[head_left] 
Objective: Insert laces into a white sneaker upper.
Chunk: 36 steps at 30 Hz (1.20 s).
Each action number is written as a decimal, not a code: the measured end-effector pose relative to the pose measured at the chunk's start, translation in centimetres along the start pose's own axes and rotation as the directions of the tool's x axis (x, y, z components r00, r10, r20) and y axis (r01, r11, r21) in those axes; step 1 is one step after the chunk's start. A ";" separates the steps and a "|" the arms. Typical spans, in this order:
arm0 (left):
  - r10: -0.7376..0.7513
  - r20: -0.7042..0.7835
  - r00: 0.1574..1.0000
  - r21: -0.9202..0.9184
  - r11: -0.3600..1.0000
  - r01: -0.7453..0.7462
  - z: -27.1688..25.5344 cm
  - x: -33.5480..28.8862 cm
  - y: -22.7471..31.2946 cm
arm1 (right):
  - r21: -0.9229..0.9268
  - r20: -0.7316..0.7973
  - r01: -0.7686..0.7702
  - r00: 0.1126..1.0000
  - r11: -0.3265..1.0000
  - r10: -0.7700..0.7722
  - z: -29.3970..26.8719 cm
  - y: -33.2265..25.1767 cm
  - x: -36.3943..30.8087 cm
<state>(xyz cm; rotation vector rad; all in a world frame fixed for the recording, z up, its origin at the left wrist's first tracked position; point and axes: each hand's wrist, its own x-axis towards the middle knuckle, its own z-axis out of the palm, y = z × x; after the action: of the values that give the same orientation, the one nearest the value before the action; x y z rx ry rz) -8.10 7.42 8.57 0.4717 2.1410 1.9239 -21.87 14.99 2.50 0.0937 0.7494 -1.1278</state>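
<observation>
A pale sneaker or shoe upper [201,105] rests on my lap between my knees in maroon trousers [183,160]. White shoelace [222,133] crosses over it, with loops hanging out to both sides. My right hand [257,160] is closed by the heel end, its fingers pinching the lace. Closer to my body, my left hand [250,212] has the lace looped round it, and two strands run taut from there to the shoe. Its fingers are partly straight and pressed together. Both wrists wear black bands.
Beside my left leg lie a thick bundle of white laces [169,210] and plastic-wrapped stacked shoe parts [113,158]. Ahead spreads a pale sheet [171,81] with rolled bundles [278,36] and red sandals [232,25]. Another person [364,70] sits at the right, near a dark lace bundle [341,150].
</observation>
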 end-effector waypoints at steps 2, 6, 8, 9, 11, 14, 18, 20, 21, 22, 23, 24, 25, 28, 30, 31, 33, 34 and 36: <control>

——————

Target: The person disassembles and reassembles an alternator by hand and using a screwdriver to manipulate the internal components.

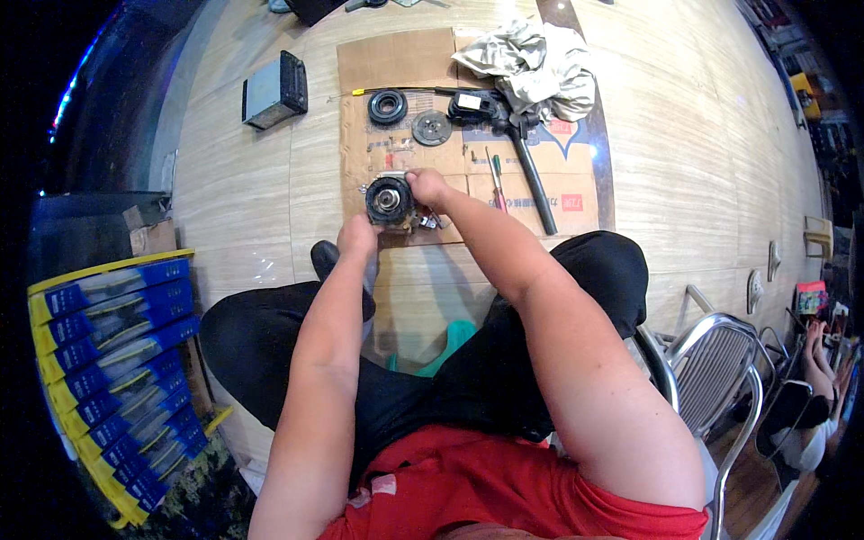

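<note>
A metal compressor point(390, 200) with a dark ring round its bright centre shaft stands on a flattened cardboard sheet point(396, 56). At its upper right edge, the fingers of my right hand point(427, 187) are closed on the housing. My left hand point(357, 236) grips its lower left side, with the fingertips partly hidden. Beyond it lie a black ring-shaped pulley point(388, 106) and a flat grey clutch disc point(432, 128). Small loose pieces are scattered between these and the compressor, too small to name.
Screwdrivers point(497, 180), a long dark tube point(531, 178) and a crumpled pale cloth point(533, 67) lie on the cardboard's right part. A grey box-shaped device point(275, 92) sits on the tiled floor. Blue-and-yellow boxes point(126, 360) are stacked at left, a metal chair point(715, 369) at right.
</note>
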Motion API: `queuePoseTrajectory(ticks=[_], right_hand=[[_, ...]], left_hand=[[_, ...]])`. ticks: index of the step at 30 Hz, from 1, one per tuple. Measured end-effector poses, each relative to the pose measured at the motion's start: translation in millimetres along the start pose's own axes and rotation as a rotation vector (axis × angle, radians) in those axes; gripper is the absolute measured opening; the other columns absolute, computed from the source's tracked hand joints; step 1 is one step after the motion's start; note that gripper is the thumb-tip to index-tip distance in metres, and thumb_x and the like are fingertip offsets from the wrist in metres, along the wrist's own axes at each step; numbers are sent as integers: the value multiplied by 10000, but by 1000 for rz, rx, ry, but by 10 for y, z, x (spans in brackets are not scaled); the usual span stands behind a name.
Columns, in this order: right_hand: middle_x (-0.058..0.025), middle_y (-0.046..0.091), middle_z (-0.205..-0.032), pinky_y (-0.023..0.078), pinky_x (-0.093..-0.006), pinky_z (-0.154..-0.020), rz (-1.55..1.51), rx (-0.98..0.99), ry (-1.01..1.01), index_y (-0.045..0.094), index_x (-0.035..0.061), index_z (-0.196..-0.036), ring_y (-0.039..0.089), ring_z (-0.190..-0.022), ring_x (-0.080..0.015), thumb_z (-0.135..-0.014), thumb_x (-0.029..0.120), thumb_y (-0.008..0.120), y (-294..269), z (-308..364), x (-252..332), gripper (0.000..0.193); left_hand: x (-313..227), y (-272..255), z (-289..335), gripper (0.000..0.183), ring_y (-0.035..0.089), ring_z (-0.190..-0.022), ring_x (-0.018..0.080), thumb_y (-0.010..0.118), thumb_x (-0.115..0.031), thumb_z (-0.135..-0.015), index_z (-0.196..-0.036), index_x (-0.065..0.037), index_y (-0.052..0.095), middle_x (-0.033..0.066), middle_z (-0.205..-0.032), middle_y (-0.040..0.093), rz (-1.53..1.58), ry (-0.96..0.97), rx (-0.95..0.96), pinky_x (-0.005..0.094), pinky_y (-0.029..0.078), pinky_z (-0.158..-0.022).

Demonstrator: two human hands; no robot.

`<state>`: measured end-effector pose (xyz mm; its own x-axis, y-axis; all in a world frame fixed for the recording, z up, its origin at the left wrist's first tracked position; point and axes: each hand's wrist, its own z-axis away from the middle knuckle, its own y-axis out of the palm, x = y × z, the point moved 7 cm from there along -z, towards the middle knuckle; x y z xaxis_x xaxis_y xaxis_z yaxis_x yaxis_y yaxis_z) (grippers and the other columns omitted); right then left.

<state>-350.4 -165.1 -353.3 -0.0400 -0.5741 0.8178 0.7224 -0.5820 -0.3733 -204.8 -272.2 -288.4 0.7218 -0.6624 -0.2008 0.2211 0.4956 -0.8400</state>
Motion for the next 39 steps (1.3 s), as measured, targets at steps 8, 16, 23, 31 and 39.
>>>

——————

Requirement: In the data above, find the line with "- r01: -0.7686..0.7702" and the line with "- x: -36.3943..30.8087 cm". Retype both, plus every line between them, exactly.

Solution for this exercise:
  - r01: -0.7686..0.7702
  - r00: 0.1126..1.0000
  - r11: -0.3265..1.0000
  - r10: -0.7700..0.7722
  - z: -29.3970..26.8719 cm
  - y: -33.2265..25.1767 cm
  - x: -36.3943..30.8087 cm

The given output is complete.